Several seconds later, the decision was made for her as something gave her a hard shove through the flap and sent her sprawling to the ground. When she'd tried to get up, she found herself staring into the snarling face of the Queen's jaguar, who had taken up a position between her and Jerry.

Nyx quickly scanned the tent for Cerberus and found them near the far side of the tent in a pitched battle with their brother Orthus.

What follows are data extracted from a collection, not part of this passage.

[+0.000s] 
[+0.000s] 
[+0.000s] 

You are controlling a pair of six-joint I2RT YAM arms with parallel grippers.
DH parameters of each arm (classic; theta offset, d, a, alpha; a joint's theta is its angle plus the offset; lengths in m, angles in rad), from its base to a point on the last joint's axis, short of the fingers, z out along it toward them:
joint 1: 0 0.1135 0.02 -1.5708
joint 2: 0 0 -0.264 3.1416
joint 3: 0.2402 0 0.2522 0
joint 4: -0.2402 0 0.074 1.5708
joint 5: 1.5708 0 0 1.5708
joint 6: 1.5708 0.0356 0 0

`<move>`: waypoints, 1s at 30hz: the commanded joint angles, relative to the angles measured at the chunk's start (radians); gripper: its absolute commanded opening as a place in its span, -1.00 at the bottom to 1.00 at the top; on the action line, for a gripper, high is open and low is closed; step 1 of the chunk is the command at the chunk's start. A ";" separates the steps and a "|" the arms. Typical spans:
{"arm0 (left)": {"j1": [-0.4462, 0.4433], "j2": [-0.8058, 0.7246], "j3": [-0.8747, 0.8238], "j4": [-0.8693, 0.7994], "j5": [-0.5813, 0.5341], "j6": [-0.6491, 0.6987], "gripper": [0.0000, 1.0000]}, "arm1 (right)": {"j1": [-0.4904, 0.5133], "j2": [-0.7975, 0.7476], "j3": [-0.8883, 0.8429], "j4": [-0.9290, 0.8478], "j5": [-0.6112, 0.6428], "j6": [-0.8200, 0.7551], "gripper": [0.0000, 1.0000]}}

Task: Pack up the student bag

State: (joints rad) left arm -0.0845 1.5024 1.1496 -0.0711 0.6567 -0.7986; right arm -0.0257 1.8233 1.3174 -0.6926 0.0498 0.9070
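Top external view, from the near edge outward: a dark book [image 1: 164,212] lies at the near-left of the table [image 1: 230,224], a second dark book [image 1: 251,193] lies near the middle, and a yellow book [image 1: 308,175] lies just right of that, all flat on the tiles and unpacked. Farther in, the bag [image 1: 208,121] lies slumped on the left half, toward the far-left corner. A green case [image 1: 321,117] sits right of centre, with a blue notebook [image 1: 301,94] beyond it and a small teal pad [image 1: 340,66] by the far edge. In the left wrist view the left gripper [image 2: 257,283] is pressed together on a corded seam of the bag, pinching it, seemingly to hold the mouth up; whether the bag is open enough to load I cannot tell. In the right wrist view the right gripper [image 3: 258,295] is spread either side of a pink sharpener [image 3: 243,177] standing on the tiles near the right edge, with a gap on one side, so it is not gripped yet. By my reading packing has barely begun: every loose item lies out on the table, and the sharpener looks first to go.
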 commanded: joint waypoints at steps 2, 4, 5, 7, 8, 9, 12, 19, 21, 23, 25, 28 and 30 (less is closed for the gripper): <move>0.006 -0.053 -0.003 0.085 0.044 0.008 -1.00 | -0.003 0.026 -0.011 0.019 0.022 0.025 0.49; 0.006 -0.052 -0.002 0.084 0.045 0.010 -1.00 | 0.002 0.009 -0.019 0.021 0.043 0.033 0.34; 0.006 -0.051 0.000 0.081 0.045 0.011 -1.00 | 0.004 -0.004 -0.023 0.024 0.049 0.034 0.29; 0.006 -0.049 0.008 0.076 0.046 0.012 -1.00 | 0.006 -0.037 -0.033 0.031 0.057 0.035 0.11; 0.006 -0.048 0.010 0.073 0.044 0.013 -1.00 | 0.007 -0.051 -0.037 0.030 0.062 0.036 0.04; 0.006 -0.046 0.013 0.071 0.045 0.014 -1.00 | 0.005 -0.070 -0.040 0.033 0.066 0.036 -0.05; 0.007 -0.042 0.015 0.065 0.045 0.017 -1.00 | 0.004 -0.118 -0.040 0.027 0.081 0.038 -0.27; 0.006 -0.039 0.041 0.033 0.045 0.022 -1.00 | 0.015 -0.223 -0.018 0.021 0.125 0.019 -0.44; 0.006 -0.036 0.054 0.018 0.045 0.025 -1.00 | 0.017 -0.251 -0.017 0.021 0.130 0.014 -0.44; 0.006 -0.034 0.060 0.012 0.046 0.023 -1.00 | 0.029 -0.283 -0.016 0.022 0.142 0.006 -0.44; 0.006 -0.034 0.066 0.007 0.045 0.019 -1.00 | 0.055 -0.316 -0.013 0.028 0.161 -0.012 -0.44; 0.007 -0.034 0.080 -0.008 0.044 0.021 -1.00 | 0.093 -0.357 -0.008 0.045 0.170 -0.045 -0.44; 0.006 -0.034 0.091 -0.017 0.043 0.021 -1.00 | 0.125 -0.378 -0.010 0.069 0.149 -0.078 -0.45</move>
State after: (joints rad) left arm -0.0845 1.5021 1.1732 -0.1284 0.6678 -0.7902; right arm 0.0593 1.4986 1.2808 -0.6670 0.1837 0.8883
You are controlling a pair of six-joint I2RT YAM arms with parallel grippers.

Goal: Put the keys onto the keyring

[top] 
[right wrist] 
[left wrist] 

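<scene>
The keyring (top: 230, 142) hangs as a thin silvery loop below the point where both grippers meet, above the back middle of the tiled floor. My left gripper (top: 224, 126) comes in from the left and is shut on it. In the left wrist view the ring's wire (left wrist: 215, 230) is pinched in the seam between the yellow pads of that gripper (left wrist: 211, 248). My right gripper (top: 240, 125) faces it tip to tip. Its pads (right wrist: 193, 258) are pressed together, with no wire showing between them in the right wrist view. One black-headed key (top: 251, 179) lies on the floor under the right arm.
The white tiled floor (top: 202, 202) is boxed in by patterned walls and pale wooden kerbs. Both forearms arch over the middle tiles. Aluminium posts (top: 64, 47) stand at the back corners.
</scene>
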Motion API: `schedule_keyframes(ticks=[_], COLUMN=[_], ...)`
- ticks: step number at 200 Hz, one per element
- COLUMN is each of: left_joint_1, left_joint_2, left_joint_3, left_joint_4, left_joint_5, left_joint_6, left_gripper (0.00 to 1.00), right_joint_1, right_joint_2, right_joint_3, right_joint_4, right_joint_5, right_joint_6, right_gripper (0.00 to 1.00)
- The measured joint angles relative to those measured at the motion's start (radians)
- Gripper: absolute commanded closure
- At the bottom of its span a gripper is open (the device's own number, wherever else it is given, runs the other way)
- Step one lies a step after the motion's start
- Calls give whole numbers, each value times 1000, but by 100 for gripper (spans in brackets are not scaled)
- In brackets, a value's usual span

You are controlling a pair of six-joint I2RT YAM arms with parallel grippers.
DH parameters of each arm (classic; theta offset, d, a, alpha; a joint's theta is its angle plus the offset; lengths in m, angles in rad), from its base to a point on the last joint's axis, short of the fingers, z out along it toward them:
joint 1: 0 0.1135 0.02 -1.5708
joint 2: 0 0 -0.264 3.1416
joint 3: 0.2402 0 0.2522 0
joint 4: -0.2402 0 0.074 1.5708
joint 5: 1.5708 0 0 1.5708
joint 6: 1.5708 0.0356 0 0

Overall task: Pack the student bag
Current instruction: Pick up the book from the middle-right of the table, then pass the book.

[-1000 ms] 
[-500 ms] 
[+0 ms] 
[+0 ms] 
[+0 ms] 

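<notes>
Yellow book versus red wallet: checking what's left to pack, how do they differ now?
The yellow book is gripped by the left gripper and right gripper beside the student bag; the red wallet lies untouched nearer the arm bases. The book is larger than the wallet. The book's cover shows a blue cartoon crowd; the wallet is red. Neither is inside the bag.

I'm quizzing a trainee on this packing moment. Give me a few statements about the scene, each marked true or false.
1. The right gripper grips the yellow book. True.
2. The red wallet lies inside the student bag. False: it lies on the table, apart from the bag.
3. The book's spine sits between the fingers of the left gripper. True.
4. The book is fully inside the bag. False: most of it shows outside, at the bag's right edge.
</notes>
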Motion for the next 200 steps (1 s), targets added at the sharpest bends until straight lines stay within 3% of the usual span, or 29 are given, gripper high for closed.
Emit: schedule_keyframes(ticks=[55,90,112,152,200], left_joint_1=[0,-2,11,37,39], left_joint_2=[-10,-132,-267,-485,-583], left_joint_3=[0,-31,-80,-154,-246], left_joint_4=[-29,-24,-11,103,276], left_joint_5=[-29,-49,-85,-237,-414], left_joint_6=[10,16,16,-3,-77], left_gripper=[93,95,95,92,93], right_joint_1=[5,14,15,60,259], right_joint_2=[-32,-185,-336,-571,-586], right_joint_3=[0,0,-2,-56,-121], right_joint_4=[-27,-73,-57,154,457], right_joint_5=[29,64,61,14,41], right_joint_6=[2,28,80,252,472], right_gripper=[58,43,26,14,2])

Swearing under her breath, she was about to go mano-a-mano with the jaguar, when a sharp whistle brought everything to a halt.

Nyx kept her eyes locked on the jaguar and said, "My Queen?"

For the longest time the only sounds that Nyx heard was the labored breathing of the twin canines, the acid drool of the jaguar hitting the ground and her own heartbeat. But soon the atmosphere changed ever so slightly and Nyx became conscious of a pair of footsteps approaching from behind. She didn't turn to see who it was as the big cat kept her frozen in her crouch, but soon felt a chill running up her spine.

Shivering for a moment, Nyx felt someone lean in and give her ear a long lick before vanishing. Puzzled, she wondered where that person went when she suddenly felt a pair of hands pull her sweater down to expose her breasts. That same pair of hands then started to slap and pinch her nipples to the point where she wanted to scream out in pain.

However, before she could open her mouth, the atmosphere changed again and the air quickly became soaked with classical music. Nyx went wide eyed as the realization that she was about to become someone's personal bitch. She desperately tried to get away but found that her body was completely locked in position.

Biting her lip to quell the rising tidal wave of milk, the excruciating pain and the sensory overload from the music, Nyx desperately tried to figure out who was assaulting her this time. She frantically sniffed at the air for a scent but only came up with what was already floating around. She tried to see the reflections in the big cat's eyes but that same pair of hands ripped the sunglasses off her face.

Fighting with every bit of energy in her body, Nyx knew that her only chance of surviving this latest onslaught was to not let the music work its magic. She tried to focus her thoughts on the events of the day but found nothing in which to grab onto. Thinking hard, she finally found a small seed of a memory to latch onto, but by then it was too late.

A pair of headphones were quickly jammed on her head before a warm mouth wrapped itself around one of her breasts. Within a few minutes, both breasts were milked dry and to her horror that same person was now pulling at her jeans in order to mount her from behind.

Nyx screamed in pain as the person entered and stretched her out in all directions and pounded it home with a ferocity that caused her to bleed the moment they finally pulled out. That same person then quickly shoved a fistful of grass into her mouth before taking a handful of hair and twisting it until her throat was stretched backwards to its breaking point.

Licking her ear again, they whispered, "Welcome to your nightmare. Hate it while you can because next time, it will be your new reality."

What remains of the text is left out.